» **Work request**
Identical copies of all the records below are needed.

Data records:
——————————

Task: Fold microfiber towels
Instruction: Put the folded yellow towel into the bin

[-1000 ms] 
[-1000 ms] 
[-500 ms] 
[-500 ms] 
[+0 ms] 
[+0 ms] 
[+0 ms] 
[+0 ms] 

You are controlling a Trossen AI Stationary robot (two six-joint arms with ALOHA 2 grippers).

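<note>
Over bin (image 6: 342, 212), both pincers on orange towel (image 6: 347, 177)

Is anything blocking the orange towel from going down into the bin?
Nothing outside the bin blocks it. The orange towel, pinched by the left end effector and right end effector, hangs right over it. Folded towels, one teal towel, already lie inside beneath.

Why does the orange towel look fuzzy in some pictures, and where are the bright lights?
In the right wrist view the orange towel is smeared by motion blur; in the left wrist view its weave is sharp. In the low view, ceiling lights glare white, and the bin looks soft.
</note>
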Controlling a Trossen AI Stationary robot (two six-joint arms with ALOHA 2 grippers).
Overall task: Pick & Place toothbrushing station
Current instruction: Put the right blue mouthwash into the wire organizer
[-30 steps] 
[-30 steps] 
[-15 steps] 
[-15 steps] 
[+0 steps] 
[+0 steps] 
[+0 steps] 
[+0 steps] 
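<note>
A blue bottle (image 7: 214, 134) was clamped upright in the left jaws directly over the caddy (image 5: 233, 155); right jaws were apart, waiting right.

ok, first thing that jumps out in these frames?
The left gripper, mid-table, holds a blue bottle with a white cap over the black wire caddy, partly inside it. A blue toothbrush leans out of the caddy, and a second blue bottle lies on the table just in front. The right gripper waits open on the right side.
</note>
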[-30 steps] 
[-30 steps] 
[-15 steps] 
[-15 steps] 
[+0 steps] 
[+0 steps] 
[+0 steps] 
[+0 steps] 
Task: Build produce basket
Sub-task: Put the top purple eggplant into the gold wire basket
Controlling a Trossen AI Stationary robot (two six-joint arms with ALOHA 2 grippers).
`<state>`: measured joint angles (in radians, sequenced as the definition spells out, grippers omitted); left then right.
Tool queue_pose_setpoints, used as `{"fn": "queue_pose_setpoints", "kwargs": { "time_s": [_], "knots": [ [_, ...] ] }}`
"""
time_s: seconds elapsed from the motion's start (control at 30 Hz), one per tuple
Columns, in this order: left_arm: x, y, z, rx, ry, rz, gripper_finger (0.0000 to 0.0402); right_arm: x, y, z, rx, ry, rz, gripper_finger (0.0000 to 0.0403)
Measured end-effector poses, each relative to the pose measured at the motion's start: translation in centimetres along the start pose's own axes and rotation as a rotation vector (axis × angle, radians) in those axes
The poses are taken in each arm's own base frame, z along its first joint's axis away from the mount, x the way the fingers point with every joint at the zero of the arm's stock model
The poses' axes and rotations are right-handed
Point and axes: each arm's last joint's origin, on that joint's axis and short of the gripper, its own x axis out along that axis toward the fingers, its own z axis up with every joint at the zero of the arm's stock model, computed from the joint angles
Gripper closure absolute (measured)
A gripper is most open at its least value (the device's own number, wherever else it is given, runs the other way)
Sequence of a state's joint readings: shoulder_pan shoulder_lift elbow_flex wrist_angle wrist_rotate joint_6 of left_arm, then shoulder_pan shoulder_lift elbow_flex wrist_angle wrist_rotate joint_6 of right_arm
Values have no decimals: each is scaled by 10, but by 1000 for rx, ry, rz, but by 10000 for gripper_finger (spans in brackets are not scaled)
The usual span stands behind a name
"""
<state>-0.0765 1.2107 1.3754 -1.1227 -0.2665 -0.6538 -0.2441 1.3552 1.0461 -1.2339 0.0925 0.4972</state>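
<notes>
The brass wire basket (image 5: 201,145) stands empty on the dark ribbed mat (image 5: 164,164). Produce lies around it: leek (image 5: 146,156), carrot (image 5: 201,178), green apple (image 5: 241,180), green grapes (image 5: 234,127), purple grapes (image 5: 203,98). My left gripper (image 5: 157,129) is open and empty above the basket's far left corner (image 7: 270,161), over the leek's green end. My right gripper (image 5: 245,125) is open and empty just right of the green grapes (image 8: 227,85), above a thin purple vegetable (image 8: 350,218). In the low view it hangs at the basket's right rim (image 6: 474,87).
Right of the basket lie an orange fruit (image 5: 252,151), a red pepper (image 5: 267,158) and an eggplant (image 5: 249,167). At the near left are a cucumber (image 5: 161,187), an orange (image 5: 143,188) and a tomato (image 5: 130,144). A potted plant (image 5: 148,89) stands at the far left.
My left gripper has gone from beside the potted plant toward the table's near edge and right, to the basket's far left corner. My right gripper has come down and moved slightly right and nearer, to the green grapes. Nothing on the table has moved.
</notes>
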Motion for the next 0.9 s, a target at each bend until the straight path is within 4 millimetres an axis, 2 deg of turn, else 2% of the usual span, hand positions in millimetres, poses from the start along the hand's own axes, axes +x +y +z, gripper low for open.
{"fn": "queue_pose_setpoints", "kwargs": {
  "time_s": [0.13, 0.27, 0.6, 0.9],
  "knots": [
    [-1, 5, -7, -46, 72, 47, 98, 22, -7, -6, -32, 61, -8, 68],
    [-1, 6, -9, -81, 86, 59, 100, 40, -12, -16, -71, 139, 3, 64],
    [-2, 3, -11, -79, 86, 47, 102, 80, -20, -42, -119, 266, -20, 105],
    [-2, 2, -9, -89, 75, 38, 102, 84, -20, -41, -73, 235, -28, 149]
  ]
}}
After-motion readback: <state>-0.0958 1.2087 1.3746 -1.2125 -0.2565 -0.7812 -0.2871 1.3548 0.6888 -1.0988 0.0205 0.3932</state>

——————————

» **Output**
Task: Fold microfiber towels
Instruction: Put the folded yellow towel into the bin

[-1000 ms] 
[-1000 ms] 
[-500 ms] 
[-500 ms] 
[+0 ms] 
[+0 ms] 
[+0 ms] 
[+0 ms] 

You are controlling a Trossen AI Stationary robot (two six-joint arms with ALOHA 2 grippers).

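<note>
Over bin (image 6: 342, 212), both pincers on orange towel (image 6: 347, 177)

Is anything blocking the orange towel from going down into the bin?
Nothing outside the bin blocks it. The orange towel, pinched by the left end effector and right end effector, hangs right over it. Folded towels, one teal towel, already lie inside beneath.

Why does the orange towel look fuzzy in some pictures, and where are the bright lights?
In the right wrist view the orange towel is smeared by motion blur; in the left wrist view its weave is sharp. In the low view, ceiling lights glare white, and the bin looks soft.
</note>
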Controlling a Trossen AI Stationary robot (two six-joint arms with ALOHA 2 grippers).
Overall task: Pick & Place toothbrushing station
Current instruction: Put the right blue mouthwash into the wire organizer
[-30 steps] 
[-30 steps] 
[-15 steps] 
[-15 steps] 
[+0 steps] 
[+0 steps] 
[+0 steps] 
[+0 steps] 
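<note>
A blue bottle (image 7: 214, 134) was clamped upright in the left jaws directly over the caddy (image 5: 233, 155); right jaws were apart, waiting right.

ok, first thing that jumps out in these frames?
The left gripper, mid-table, holds a blue bottle with a white cap over the black wire caddy, partly inside it. A blue toothbrush leans out of the caddy, and a second blue bottle lies on the table just in front. The right gripper waits open on the right side.
</note>
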[-30 steps] 
[-30 steps] 
[-15 steps] 
[-15 steps] 
[+0 steps] 
[+0 steps] 
[+0 steps] 
[+0 steps] 
Task: Build produce basket
Sub-task: Put the top purple eggplant into the gold wire basket
Controlling a Trossen AI Stationary robot (two six-joint arms with ALOHA 2 grippers).
`<state>`: measured joint angles (in radians, sequenced as the definition spells out, grippers omitted); left then right.
Tool queue_pose_setpoints, used as `{"fn": "queue_pose_setpoints", "kwargs": { "time_s": [_], "knots": [ [_, ...] ] }}`
"""
time_s: seconds elapsed from the motion's start (control at 30 Hz), one per tuple
Columns, in this order: left_arm: x, y, z, rx, ry, rz, gripper_finger (0.0000 to 0.0402); right_arm: x, y, z, rx, ry, rz, gripper_finger (0.0000 to 0.0403)
Measured end-effector poses, each relative to the pose measured at the motion's start: translation in centimetres along the start pose's own axes and rotation as a rotation vector (axis × angle, radians) in those axes
The poses are taken in each arm's own base frame, z along its first joint's axis away from the mount, x the way the fingers point with every joint at the zero of the arm's stock model
The poses' axes and rotations are right-handed
Point and axes: each arm's last joint's origin, on that joint's axis and short of the gripper, its own x axis out along that axis toward the fingers, its own z axis up with every joint at the zero of the arm's stock model, computed from the joint angles
Gripper closure absolute (measured)
A gripper is most open at its least value (the device's own number, wherever else it is given, runs the other way)
Sequence of a state's joint readings: shoulder_pan shoulder_lift elbow_flex wrist_angle wrist_rotate joint_6 of left_arm, then shoulder_pan shoulder_lift elbow_flex wrist_angle wrist_rotate joint_6 of right_arm
Values have no decimals: each is scaled by 10, but by 1000 for rx, ry, rz, but by 10000 for gripper_finger (spans in brackets are not scaled)
The usual span stands behind a name
"""
<state>-0.0765 1.2107 1.3754 -1.1227 -0.2665 -0.6538 -0.2441 1.3552 1.0461 -1.2339 0.0925 0.4972</state>
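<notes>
The brass wire basket (image 5: 201,145) stands empty on the dark ribbed mat (image 5: 164,164). Produce lies around it: leek (image 5: 146,156), carrot (image 5: 201,178), green apple (image 5: 241,180), green grapes (image 5: 234,127), purple grapes (image 5: 203,98). My left gripper (image 5: 157,129) is open and empty above the basket's far left corner (image 7: 270,161), over the leek's green end. My right gripper (image 5: 245,125) is open and empty just right of the green grapes (image 8: 227,85), above a thin purple vegetable (image 8: 350,218). In the low view it hangs at the basket's right rim (image 6: 474,87).
Right of the basket lie an orange fruit (image 5: 252,151), a red pepper (image 5: 267,158) and an eggplant (image 5: 249,167). At the near left are a cucumber (image 5: 161,187), an orange (image 5: 143,188) and a tomato (image 5: 130,144). A potted plant (image 5: 148,89) stands at the far left.
My left gripper has gone from beside the potted plant toward the table's near edge and right, to the basket's far left corner. My right gripper has come down and moved slightly right and nearer, to the green grapes. Nothing on the table has moved.
</notes>
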Motion for the next 0.9 s, a target at each bend until the straight path is within 4 millimetres an axis, 2 deg of turn, else 2% of the usual span, hand positions in millimetres, poses from the start along the hand's own axes, axes +x +y +z, gripper low for open.
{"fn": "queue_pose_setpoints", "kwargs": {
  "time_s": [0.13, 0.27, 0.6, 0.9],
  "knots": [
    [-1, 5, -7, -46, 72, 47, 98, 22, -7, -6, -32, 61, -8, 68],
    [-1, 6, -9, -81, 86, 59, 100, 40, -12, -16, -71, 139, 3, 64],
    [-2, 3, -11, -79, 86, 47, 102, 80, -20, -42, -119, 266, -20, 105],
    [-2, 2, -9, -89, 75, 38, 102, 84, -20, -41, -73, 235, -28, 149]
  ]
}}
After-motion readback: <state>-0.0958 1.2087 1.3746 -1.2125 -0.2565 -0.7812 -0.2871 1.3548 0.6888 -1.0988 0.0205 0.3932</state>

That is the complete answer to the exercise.